その人達に食事くらいは出さなくちゃならないから。
そうなると、補填も難しくてね。
多分これが限界」
補填というか食事などを引き受けるとなると、それらの負担は他の者達が背負う事になる。
モンスターを倒して手似入れる貢献度から、自分の分だけでなく他の者達の生活費用を賄ってもらわねばならない。
具体的には食料品や食材などの形で貢献度を現物にしてから供出を願う事になる。
ここには居住地における生産職に従事してる者達を含むことが出来ないので、どうしてもモンスター退治に出てる者達に負担がかかってしまう。
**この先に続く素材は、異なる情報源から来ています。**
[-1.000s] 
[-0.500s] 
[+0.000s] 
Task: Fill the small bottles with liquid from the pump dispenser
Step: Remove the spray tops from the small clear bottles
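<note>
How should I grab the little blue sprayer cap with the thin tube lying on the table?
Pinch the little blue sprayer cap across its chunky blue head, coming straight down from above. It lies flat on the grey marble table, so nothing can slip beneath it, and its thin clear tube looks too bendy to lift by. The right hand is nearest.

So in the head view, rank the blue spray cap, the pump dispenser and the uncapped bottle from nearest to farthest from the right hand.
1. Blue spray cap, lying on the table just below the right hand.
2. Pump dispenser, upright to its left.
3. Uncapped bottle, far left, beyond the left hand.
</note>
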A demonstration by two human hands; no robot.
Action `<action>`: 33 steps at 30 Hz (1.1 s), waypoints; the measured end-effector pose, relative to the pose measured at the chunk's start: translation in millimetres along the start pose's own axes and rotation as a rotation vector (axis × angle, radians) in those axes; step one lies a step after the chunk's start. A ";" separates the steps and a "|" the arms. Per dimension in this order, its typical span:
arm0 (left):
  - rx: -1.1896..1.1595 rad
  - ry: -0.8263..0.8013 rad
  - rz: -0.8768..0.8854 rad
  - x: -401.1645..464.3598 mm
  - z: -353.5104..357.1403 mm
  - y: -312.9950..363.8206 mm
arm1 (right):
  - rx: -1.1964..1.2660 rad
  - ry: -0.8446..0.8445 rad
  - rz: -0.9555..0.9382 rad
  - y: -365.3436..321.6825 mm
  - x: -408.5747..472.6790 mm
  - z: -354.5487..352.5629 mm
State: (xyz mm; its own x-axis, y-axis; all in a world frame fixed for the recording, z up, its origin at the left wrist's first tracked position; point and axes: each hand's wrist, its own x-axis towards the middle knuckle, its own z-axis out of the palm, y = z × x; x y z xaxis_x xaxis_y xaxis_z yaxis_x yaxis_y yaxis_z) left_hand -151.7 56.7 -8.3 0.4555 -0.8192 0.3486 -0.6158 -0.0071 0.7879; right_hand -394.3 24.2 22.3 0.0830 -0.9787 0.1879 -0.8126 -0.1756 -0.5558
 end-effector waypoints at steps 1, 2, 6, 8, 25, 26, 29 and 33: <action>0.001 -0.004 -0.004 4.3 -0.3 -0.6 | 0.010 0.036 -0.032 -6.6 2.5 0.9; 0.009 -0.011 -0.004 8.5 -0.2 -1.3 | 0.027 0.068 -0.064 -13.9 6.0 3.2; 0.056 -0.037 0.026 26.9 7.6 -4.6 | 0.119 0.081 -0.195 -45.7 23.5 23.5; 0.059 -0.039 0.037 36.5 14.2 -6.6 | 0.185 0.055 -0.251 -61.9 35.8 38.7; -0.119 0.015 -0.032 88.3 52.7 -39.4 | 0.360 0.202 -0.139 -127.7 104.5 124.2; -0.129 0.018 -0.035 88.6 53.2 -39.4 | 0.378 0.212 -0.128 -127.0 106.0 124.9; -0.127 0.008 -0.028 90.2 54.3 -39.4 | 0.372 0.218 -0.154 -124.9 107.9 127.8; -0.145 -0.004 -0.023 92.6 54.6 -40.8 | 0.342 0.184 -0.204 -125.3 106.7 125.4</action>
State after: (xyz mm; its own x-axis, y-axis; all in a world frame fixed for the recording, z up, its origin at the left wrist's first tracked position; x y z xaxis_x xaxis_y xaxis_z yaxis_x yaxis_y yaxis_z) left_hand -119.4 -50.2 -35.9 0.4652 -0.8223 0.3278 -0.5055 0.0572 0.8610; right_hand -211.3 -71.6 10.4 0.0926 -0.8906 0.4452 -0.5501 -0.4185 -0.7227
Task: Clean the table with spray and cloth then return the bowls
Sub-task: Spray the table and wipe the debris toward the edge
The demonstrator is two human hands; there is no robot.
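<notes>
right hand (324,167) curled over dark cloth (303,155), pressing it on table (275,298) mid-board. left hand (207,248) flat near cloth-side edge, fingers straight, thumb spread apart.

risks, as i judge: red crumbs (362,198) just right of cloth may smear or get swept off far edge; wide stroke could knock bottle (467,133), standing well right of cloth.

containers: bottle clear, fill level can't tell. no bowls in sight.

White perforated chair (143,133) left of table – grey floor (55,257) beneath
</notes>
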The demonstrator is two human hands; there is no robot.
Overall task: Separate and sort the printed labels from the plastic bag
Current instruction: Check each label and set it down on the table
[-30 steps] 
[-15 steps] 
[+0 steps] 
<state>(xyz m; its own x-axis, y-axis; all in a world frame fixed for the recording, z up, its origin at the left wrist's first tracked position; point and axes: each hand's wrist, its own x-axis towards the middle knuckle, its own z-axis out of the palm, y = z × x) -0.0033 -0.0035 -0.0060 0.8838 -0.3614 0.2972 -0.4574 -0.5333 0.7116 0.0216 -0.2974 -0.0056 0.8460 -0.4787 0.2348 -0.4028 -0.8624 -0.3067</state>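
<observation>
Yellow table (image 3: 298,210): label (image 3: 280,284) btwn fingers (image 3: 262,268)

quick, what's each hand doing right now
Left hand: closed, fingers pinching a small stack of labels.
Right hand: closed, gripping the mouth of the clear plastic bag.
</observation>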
生産職の者達も作業をする事で貢献度を稼ぐ事は出来るが、手に入れる点数はモンスターに比べて低いので負担を求める事は難しい。
なので、負担が一カ所に集中する事になる。
その負担をなるべく軽減しようとしたら、優先する事になる対象を減らさねばならない。
出来るだけ多くを用意せねばならないが、こういう所で限界が生じる。
それもやむを得ないが、もどかしくて仕方ない。
それでも10人の人間のレベルを4つ上げる事が出来るのは大きい。
ただ、敵の強さを考えるとそれでもまだ心許なかったが。
「あとは、誰を強くするかだな。
問題を起こした連中みたいなのを強くするわけにゃいかない」
「モレ達に同調してくれる人を取り上げるであります。
それ以外はそれからになるでありますな」
そうしないと押さえがきかなくなる。
何か合ったときに強制的に殲滅出来る力が無ければ、今回のような事態に対処が出来ない。
力は道理で抑える事は出来ない。
力を押さえつける事が出来るのは力だけである。
その力を他者に渡すわけにはいかなかった。
「宛はあるのか。
俺達に近い連中の」
「何人か心当たりは。
全員がモレ達に反発してるわけではないであります」
「候補者は私も何人かあてがありますし」
ヒトミの言葉が今は頼もしい。
なんだかんだで人を一番見る機会があるだけに、一番信用出来る情報を持ってる。
外れはそれでも出て来るだろうが、それ以上に当たりも多いだろう。
そこに期待するしかなかった。
「じゃあ、そのあたりからだな。
急いでレベル15くらいの連中を揃えていきたい」
「二ヶ月くらいかかりそうだね。
どんなに早くても」
稼げる貢献度に限りがあるので、これはどうしようもなかった。
工夫でどうにか出来る事ではない。
「でも、なるべくレベルの高い人間を増やしていこう」
「そこまで必要でありますか?」
「こっちじゃそこまで必要無いかもしれないけど、奥地だとね」
トモキはもう一つの問題を口にした。
「あそこから先に進むには人数とレベルが必要だ。
たぶん、追跡してきた奴らと同じくらい強いのもいる。
それをどうにかしないと」
「なるほど」
カズアキとテルオも納得した。
その先がどうなってるのかは分からないが、調べるためには人が必要になる。
トモキ達のレベルで手こずるとなると、かなり強い人間を用意せねばならない。
「でも、それはやる気のあるのを選ばないとね。
さすがに危険だし」
「そっちの方の選別もお願いします」
トモキはお願いして頭を下げた。